Data records:
_ _ _

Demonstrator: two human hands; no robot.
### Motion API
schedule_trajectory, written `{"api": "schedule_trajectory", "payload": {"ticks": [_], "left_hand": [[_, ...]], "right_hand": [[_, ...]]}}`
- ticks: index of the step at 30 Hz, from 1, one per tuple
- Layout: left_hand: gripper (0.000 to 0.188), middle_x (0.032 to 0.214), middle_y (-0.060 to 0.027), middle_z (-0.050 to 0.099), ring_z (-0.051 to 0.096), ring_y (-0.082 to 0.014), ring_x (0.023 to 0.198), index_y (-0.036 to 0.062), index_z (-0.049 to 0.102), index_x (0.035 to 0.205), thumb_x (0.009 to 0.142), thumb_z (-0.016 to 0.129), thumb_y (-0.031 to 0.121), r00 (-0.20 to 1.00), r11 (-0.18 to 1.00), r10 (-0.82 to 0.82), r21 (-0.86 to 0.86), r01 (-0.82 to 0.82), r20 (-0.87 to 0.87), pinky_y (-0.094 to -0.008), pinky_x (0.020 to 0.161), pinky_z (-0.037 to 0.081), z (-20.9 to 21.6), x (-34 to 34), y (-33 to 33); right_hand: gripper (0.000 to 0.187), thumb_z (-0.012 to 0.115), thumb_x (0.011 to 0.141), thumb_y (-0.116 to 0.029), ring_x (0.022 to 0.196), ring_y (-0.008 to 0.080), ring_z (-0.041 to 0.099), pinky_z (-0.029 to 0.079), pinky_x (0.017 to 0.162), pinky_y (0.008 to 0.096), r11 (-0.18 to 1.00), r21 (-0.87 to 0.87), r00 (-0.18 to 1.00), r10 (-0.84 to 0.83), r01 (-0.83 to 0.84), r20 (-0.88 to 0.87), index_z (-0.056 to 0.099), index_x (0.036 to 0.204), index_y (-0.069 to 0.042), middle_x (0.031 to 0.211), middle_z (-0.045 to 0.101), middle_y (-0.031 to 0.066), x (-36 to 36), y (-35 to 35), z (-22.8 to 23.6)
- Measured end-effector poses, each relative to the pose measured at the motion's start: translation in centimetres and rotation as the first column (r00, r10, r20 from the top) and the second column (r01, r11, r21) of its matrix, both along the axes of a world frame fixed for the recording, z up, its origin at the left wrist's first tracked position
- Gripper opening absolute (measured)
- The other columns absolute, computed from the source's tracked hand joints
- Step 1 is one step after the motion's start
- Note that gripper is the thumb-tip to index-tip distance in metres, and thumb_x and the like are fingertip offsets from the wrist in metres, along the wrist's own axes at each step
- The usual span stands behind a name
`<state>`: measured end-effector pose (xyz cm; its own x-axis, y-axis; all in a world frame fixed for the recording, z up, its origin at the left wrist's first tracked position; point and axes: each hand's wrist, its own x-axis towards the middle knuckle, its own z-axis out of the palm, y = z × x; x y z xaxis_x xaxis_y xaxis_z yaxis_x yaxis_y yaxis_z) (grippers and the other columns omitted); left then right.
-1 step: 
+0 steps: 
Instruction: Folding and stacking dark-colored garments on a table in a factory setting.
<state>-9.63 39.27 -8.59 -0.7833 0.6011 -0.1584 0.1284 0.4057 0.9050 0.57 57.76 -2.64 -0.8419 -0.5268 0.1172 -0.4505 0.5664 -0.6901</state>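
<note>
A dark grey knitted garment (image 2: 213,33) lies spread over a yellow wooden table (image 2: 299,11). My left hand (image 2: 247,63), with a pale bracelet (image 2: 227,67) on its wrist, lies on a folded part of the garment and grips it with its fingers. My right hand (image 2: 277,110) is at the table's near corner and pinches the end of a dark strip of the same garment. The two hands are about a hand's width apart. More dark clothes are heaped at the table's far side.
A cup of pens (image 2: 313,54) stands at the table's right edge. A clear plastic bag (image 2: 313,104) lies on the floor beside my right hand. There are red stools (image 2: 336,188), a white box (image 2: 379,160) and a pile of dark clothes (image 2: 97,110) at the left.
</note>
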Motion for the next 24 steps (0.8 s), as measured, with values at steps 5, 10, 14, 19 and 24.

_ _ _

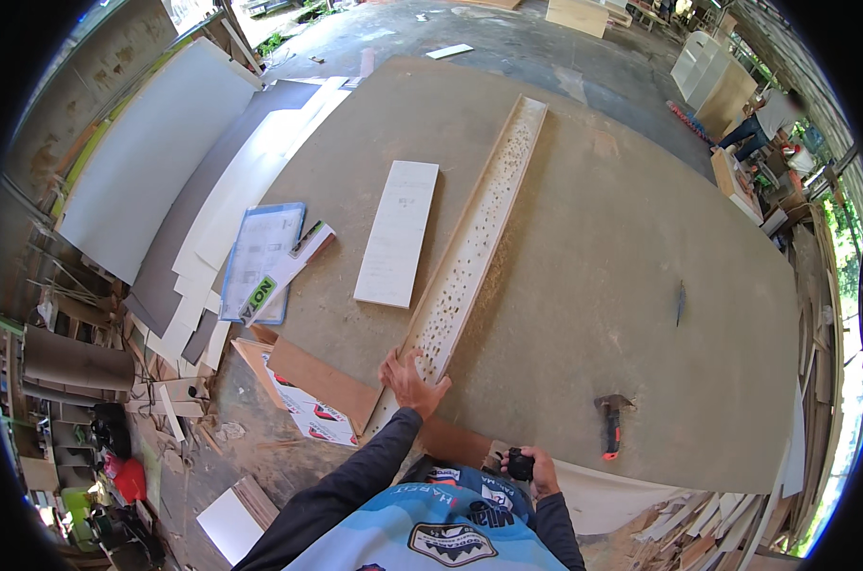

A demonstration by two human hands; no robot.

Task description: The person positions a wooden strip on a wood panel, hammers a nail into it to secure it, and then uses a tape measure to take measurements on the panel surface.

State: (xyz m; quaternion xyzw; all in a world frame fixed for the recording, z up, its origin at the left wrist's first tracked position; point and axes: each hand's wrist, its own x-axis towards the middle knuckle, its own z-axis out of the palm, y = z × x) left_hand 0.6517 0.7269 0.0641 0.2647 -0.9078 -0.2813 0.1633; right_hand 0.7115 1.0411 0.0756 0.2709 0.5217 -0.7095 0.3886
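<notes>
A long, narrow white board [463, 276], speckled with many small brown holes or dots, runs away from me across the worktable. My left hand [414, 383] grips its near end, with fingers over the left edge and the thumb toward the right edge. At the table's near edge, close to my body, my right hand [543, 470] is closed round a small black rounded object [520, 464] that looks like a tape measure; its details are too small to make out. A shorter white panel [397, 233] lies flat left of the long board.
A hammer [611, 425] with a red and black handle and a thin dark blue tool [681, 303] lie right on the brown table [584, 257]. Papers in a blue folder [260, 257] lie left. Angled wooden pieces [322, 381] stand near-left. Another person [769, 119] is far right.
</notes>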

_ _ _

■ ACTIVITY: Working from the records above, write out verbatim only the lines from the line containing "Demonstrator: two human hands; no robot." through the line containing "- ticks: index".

■ EXERCISE ANSWER:
Demonstrator: two human hands; no robot.
### Motion API
schedule_trajectory, written `{"api": "schedule_trajectory", "payload": {"ticks": [_], "left_hand": [[_, ...]], "right_hand": [[_, ...]]}}`
- ticks: index of the step at 30 Hz, from 1, one per tuple

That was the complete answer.